Wednesday, 8 February 2012

Asking The Right Questions

When you try to map ideas of sustainability and ethical behaviour onto large-scale businesses like fashion you frequently run into tricky conundrums. For example, a visit to a sportswear manufacturer in China may impress you with the cleanliness of the plant, or the keen way that the management proudly point out their high-tech production line and bleeding-edge processes.

But their attitude towards the workers that keep those plants running can be less impressive. The idea that they need to be looked after, treated as anything more than another cog in the machine, can often get overlooked. It's not even a case of a company being "evil"--worker's rights have simply never been factored into the complex equations that underpin their working practices.

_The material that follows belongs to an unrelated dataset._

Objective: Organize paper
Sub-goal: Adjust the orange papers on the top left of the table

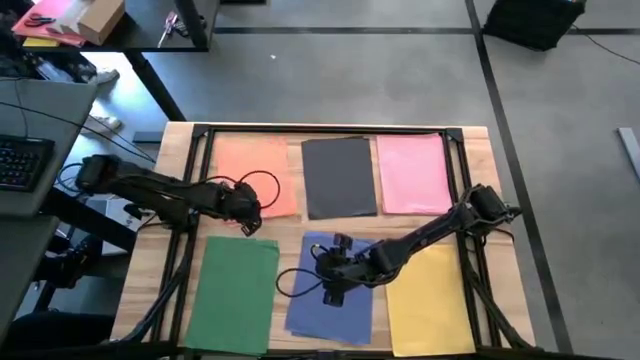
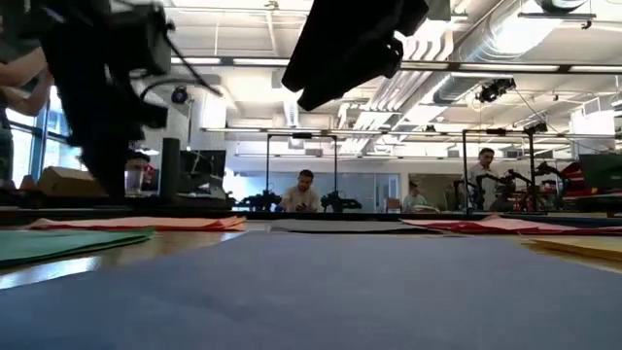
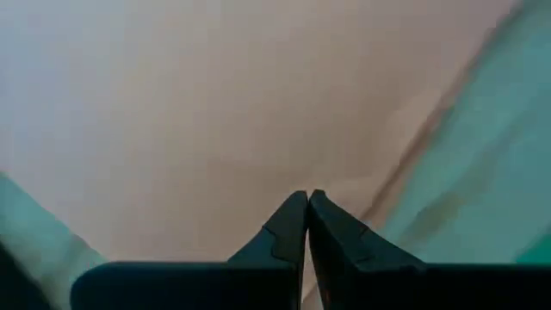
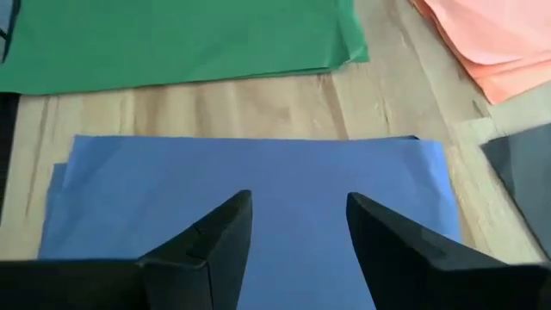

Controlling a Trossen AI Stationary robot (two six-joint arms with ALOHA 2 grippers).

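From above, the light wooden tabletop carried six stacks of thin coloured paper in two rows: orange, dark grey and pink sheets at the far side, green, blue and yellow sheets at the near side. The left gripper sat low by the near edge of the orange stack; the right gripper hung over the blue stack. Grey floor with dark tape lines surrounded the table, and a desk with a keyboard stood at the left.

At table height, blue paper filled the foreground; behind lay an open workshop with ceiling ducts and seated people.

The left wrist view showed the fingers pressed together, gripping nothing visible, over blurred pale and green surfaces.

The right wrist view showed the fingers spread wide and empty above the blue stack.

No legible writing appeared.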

This is a tough job for global brands to get right, which is why the pioneers of green and ethical fashion tend to be smaller companies that have the ability to work much more closely with their manufacturing base. Frequently they'll partner with factories that already have a decent record in looking after their staff, sourcing materials in a sustainable way and doing their bit for the environment.

This is only going to become more relevant as customers start to demand more ethical behaviour from big companies, and as those companies see the benefit in lower production costs, increased productivity--and yes, in the associated warm glow of positive PR.

The trick is to be seen to be doing the right thing and to back it up with proper accreditation. WRAP certification in the fashion industry is a great step forward, but it's only part of the story.

Once you move away from the simple life of an atelier and onto the global stage, the dance becomes more complex, and there are many more steps to learn. Your idea of decent pay and conditions may differ radically from that of your supplier. You might consider going to work at the age of twelve to be child labour. In some cultures, that's simply how it's done, how it's always been. Dancing your way round all these concerns is tricky to say the least, and it's a rare global brand that hasn't tripped over their own feet at some point.

It can be done, of course. It's heartening that some of the bigger companies are starting to ask the right questions. Finding the answers that work for everyone from boss to worker, from culture to culture and country to country is, of course, another story.